Spatial and temporal variation in the abundances of primary prey can have major demographic effects on predators (Dale et al. 1994, O'Donoghue et al. 1997, Ramakrishnan et al. 1999, Karanth et al. 2004). Large declines in prey abundances may reduce the viability of endangered predator populations (Karanth & Stith 1999), and predators on islands may be especially vulnerable to declines in prey abundances (Frankham 1998). A key feature of many predator-prey systems is the large prey base required to sustain the predator (Karanth et al. 2002a, 2004). Hence, apex predators typically occur at low densities, making robust inference about changes in the abundance of the predator difficult because of the impracticality of obtaining even modest sample sizes. In such systems, monitoring prey abundances may be particularly useful for providing an early warning of changes in predator populations (Karanth et al. 2002b, Lovari et al. 2009).
The Komodo dragon Varanus komodoensis is the world's largest lizard. Adult male dragons can reach 3 m in length and weigh up to 87 kg (Jessop et al. 2006). Currently, the Komodo dragon is listed in Appendix I of the Convention on International Trade in Endangered Species of Wild Fauna and Flora (CITES) and is classified by the International Union for the Conservation of Nature (IUCN) as ‘vulnerable’ due to its demographic decline and limited distribution (World Conservation Monitoring Centre 1996, CITES 2011). The Komodo dragon is endemic to five small islands in eastern Indonesia, with four island populations in Komodo National Park (KNP) and several fragmented populations on Flores (Ciofi & De Boer 2004). The Komodo dragon is an apex predator, with three ungulate species dominating the diet of adults: rusa deer Rusa timorensis, feral pig Sus scrofa and water buffalo Bubalus bubalis (Auffenberg 1981, Jessop et al. 2006; Fig. 1). Previous work has shown the distributions and abundances of these three species to be important determinants of the demography of Komodo dragon populations (Jessop et al. 2006; but see Laver et al. 2012).

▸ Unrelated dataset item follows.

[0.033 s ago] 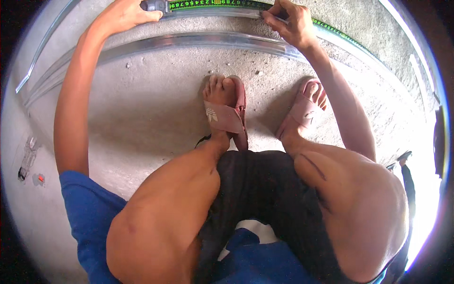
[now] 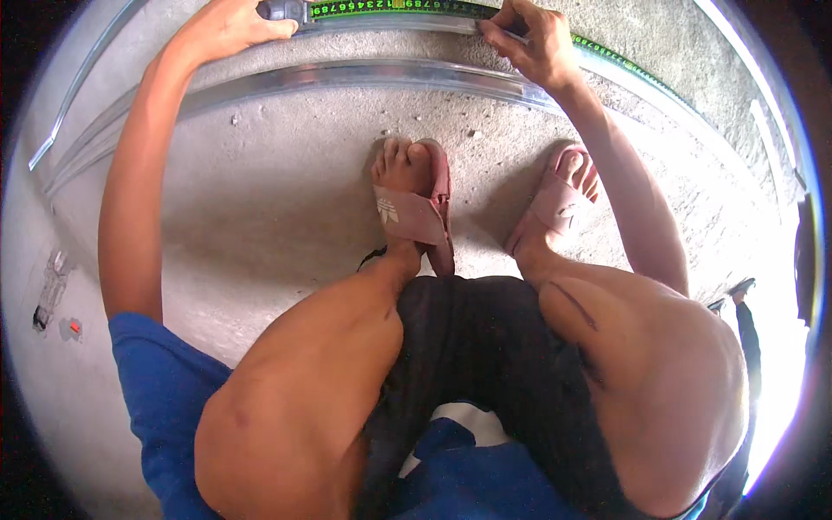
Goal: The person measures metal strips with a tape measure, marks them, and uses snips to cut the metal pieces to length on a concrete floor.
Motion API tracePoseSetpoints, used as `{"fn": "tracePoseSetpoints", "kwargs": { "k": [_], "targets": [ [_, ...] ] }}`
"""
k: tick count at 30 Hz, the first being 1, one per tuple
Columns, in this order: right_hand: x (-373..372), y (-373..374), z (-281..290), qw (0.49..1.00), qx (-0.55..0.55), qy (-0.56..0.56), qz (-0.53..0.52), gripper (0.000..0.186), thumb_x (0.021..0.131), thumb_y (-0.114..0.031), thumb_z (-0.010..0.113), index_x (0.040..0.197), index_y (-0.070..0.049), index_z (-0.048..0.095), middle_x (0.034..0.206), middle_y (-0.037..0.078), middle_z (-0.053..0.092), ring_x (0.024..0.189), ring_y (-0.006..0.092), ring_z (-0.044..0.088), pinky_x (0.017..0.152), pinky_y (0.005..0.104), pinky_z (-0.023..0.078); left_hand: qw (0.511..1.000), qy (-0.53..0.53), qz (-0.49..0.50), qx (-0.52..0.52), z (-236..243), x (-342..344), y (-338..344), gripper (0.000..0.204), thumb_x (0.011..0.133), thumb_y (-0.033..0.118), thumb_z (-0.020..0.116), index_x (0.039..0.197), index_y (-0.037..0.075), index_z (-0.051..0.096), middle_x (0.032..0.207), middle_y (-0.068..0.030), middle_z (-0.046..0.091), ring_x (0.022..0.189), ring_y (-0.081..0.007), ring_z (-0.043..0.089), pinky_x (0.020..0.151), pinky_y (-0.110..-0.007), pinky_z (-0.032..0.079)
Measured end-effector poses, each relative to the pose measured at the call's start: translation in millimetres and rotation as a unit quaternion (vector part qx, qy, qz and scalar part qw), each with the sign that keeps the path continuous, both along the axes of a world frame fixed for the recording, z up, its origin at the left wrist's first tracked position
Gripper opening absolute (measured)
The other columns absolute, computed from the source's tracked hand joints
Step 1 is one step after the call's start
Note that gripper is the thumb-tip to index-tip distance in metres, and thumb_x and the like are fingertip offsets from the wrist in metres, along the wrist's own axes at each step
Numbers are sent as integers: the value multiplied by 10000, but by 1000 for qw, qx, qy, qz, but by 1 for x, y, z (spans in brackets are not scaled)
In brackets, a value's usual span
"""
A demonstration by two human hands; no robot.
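Note:
At the top of the head view, my left hand (image 2: 234, 26) is closed on the dark case of a tape measure (image 2: 284, 12). Its green-and-black blade (image 2: 394, 9) lies extended to the right along a straight metal strip (image 2: 399, 26). My right hand (image 2: 529, 48) is pinched on the blade and strip; what is under its curled fingertips is partly hidden. A second, wider metal channel (image 2: 347, 74) runs parallel, nearer to me, under both forearms.
I squat on a rough concrete floor (image 2: 260, 173), my pink-sandalled feet (image 2: 407, 195) below the strips. A thin strip (image 2: 56, 121) lies at upper left, a small orange bit (image 2: 75, 327) at left. Dark objects (image 2: 741, 295) I cannot make out stand by the bright right edge.

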State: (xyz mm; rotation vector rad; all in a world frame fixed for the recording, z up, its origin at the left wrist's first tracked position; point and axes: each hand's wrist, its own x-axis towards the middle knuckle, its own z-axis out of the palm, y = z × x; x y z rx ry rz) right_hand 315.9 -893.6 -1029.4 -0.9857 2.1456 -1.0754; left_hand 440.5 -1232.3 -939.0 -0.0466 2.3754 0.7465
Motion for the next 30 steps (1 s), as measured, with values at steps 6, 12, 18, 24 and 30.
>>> {"fn": "tracePoseSetpoints", "kwargs": {
  "k": [6,12,18,24,30],
  "targets": [
    [4,-4,-1,999,-3,-41,-25,242,890,-138,713,792,10,549,664,111,676,572,122,615,538,325,509,998,-54,-2,29,-6,-6,-7,447,724,160,724,1147,18,714,928,-170,736,794,-239,678,756,-364,533],
    [4,-5,-2,1000,7,-24,-10,254,884,-154,702,780,-3,526,655,119,652,551,143,591,529,335,492,999,-49,16,-4,-4,-6,-1,435,726,155,715,1137,16,722,893,-150,734,743,-219,659,714,-349,528],
    [-15,-2,-8,996,1,46,76,279,852,-193,724,783,-18,519,632,120,595,539,177,544,521,357,457,999,-46,18,2,-3,-9,-2,440,720,150,713,1137,10,719,895,-149,736,755,-212,661,721,-347,528],
    [-10,-7,-14,996,-21,-2,88,294,846,-210,736,786,-20,519,638,109,596,547,180,545,522,352,450,998,-42,28,23,-5,-1,-2,430,725,150,713,1126,-6,717,893,-146,736,755,-209,660,719,-343,527],
    [-8,-4,-8,999,-1,-35,28,337,859,-261,736,778,-25,508,620,88,546,538,167,482,514,359,430,999,-28,14,40,2,-8,1,429,731,156,718,1127,-8,715,901,-158,735,764,-210,663,731,-348,530]
  ]
}}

Anthropogenic threats such as habitat loss (from illegal logging and agriculture) and illegal hunting could reduce the densities of ungulates (Groom 2006, Steinmetz et al. 2010), and hence Komodo dragon populations, inside and outside KNP (Ciofi et al. 2007). For example, a reduction in the density of deer caused by illegal hunting was considered the major cause of the extinction of the Komodo dragon on the island of Padar within KNP during the early 1980s (Ciofi & De Boer 2004). Regular patrols by rangers since 2000 are thought to have reduced illegal hunting of deer and feral pigs within KNP. However, outside KNP, especially on the island of Flores, illegal hunting of deer still occurs and may be affecting the local distribution and abundance of the Komodo dragon (Ciofi & De Boer 2004). Despite these concerns, no attempt has been made to implement monitoring of the distribution and abundance of the ungulate prey species of the Komodo dragon.

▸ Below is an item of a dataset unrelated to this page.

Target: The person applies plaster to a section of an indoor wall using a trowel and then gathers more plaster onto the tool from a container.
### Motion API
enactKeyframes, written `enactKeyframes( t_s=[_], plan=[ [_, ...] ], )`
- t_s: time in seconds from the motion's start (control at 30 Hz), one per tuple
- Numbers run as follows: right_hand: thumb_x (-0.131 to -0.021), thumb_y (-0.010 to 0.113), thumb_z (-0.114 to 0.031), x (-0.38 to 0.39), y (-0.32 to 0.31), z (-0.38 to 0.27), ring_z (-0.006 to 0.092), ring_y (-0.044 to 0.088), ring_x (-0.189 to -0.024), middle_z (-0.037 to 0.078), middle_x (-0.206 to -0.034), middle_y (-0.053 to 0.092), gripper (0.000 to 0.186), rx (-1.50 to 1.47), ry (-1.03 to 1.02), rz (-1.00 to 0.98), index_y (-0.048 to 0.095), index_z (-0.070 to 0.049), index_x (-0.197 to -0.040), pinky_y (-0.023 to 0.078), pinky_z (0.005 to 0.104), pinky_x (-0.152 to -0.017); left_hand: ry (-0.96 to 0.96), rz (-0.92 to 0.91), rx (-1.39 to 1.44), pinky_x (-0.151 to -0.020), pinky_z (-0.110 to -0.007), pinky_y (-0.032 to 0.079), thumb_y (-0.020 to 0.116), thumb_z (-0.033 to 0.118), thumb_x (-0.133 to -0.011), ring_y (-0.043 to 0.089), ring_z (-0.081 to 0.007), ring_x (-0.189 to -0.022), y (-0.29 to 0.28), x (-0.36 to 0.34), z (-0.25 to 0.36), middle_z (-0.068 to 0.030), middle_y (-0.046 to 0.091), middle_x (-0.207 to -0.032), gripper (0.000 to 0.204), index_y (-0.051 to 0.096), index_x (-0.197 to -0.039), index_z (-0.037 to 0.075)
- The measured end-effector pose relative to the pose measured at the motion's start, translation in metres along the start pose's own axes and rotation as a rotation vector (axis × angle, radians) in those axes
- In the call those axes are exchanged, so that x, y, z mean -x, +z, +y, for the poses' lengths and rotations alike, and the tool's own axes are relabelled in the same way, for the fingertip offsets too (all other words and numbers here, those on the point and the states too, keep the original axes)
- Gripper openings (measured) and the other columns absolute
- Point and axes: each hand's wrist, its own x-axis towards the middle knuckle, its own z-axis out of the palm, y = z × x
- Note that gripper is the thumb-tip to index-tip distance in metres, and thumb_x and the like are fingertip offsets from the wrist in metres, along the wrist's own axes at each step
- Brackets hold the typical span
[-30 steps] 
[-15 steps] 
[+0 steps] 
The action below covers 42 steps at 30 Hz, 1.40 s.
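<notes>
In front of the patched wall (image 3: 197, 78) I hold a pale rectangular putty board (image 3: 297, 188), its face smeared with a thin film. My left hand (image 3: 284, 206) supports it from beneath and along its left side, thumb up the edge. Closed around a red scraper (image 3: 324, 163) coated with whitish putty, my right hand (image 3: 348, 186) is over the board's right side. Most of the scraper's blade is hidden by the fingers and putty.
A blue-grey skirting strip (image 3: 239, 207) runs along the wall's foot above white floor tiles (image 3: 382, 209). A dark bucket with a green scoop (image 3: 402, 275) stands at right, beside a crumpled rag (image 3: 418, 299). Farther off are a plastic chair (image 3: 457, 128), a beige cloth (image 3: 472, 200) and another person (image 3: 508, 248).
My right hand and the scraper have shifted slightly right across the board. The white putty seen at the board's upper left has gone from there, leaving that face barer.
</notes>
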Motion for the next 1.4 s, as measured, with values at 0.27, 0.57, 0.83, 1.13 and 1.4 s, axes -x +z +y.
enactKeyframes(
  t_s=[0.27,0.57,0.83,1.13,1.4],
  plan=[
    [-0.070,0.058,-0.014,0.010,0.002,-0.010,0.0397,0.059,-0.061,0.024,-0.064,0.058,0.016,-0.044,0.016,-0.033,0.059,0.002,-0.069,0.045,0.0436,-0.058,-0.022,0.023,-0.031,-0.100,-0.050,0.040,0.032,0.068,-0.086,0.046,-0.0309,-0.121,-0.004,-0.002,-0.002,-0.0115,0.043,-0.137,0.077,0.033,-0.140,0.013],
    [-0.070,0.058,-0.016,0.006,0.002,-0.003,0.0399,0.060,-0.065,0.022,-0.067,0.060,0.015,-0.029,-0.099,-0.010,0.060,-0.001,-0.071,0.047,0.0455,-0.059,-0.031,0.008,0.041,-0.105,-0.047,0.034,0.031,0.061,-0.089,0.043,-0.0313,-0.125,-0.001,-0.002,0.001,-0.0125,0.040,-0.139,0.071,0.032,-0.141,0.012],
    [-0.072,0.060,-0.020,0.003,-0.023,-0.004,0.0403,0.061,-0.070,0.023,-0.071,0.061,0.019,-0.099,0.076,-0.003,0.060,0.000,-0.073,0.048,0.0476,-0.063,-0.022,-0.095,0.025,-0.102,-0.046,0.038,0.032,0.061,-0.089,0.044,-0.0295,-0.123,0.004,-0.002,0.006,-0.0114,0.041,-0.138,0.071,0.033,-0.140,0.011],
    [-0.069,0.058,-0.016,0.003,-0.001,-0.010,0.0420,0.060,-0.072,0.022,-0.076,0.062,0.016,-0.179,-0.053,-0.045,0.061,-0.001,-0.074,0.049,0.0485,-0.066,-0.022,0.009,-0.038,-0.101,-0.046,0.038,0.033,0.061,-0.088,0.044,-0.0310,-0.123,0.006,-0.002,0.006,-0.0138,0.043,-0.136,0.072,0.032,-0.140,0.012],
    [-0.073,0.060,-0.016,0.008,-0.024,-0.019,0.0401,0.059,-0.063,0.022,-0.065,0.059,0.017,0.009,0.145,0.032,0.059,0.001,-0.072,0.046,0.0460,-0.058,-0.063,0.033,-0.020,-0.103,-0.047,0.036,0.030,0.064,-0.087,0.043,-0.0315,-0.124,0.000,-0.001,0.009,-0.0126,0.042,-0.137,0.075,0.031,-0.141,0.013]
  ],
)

A wide variety of methods have been used to estimate the abundance of ungulates (reviews in Thompson et al. 1998, Mayle et al. 1999). Faecal counts are a commonly used indirect sampling method for estimating the relative abundance of ungulates, particularly in wooded habitats where animals are difficult to observe directly (Mayle et al. 1999). The faecal count method is a relatively inexpensive method that is easy for park rangers to use and can be implemented in a wide range of habitats (Forsyth et al. 2003, Månsson et al. 2011). However, as for any index of animal abundance, it is desirable that the relationship between faecal density and animal density be validated for the species and area of interest: the relationship should be positive and linear (e.g. Forsyth et al. 2007). Distance sampling is a direct sampling method used to estimate the abundance of animals (Buckland et al. 2001, Thomas et al. 2010). Distance sampling can provide robust estimates of abundance at less cost than methods based on mark-recapture (Buckland et al. 2001, Wingard et al. 2011). Density is estimated using the perpendicular distances to detected animals from line transects (Thomas et al. 2010).

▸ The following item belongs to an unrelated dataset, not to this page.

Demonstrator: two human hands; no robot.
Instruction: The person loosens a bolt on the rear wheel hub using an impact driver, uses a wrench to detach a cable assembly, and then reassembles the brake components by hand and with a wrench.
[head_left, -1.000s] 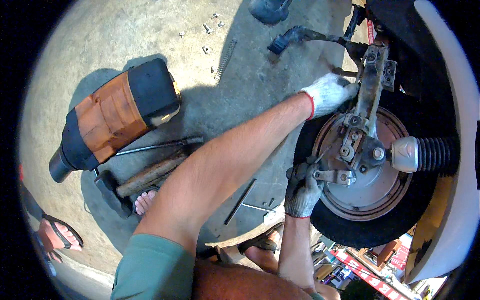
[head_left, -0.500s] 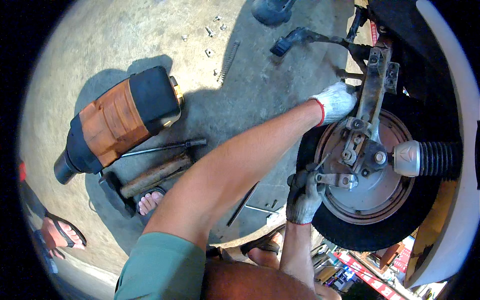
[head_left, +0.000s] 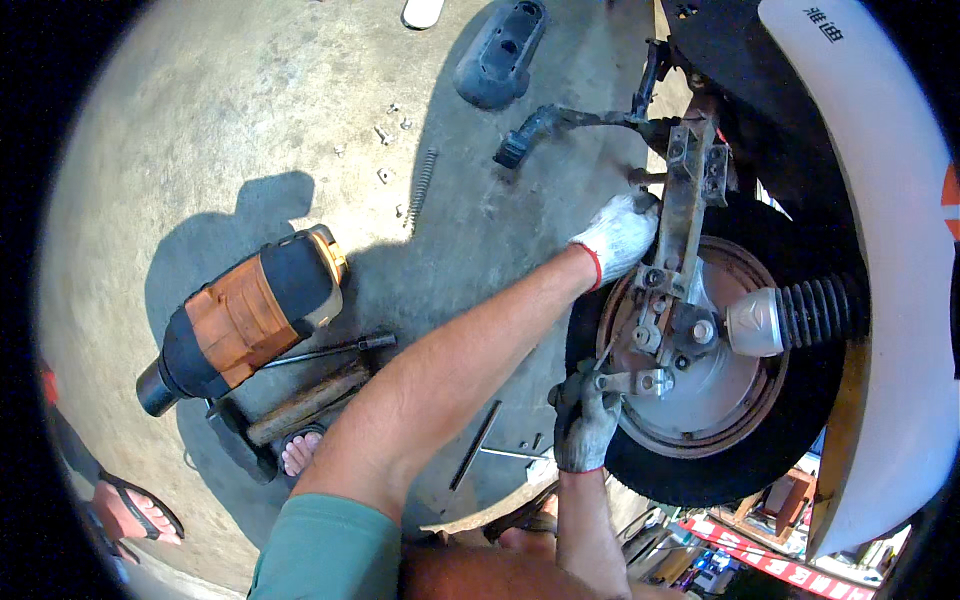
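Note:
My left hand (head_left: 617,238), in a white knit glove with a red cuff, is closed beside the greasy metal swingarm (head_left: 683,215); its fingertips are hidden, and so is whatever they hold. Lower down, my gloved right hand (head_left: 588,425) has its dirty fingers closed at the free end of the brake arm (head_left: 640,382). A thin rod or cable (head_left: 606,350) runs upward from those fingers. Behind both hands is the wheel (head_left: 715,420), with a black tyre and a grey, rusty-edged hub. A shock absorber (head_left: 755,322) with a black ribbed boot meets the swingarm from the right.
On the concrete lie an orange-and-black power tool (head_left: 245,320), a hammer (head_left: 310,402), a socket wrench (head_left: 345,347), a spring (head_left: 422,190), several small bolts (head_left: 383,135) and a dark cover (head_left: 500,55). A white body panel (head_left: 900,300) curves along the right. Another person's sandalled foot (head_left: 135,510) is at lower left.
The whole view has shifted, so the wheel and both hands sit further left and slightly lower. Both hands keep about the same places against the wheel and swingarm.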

Our study had two aims. First, to estimate the densities of rusa deer, feral pigs and water buffalo using faecal counts and distance sampling at 11 sites in and around KNP. Second, to evaluate the relationship between faecal densities and ungulate densities at the 11 sites.
Material and methods
Our study was conducted at 11 sites on five islands; four islands in KNP and the Wae Wuul Nature Reserve (WW) on Flores (Fig. 2). KNP and WW have highly seasonal climates dominated by long dry seasons (April-November) and short wet seasons (December-March). The annual rainfall is < 1,000 mm (Auffenberg 1981, Ciofi et al. 2007).
KNP (1,817 km2; 603 km2 land and 1,214 km2 sea) consists of the two large islands of Komodo and Rinca (311.5 km2 and 204.8 km2, respectively) and three smaller islands (Padar covering 14.1 km2, Gili Motang 9.5 km2 and Nusa Kode 7.3 km2). There are four main habitat types in KNP (Auffenberg 1981, Monk et al. 1997). Tropical monsoon forest dominates the landscape above 500-700 m a.s.l. and deciduous monsoon forest (primarily tamarind Tamarindus indica) occurs in valley floors and along water courses. Savanna woodland and savanna grassland dominate the drier areas.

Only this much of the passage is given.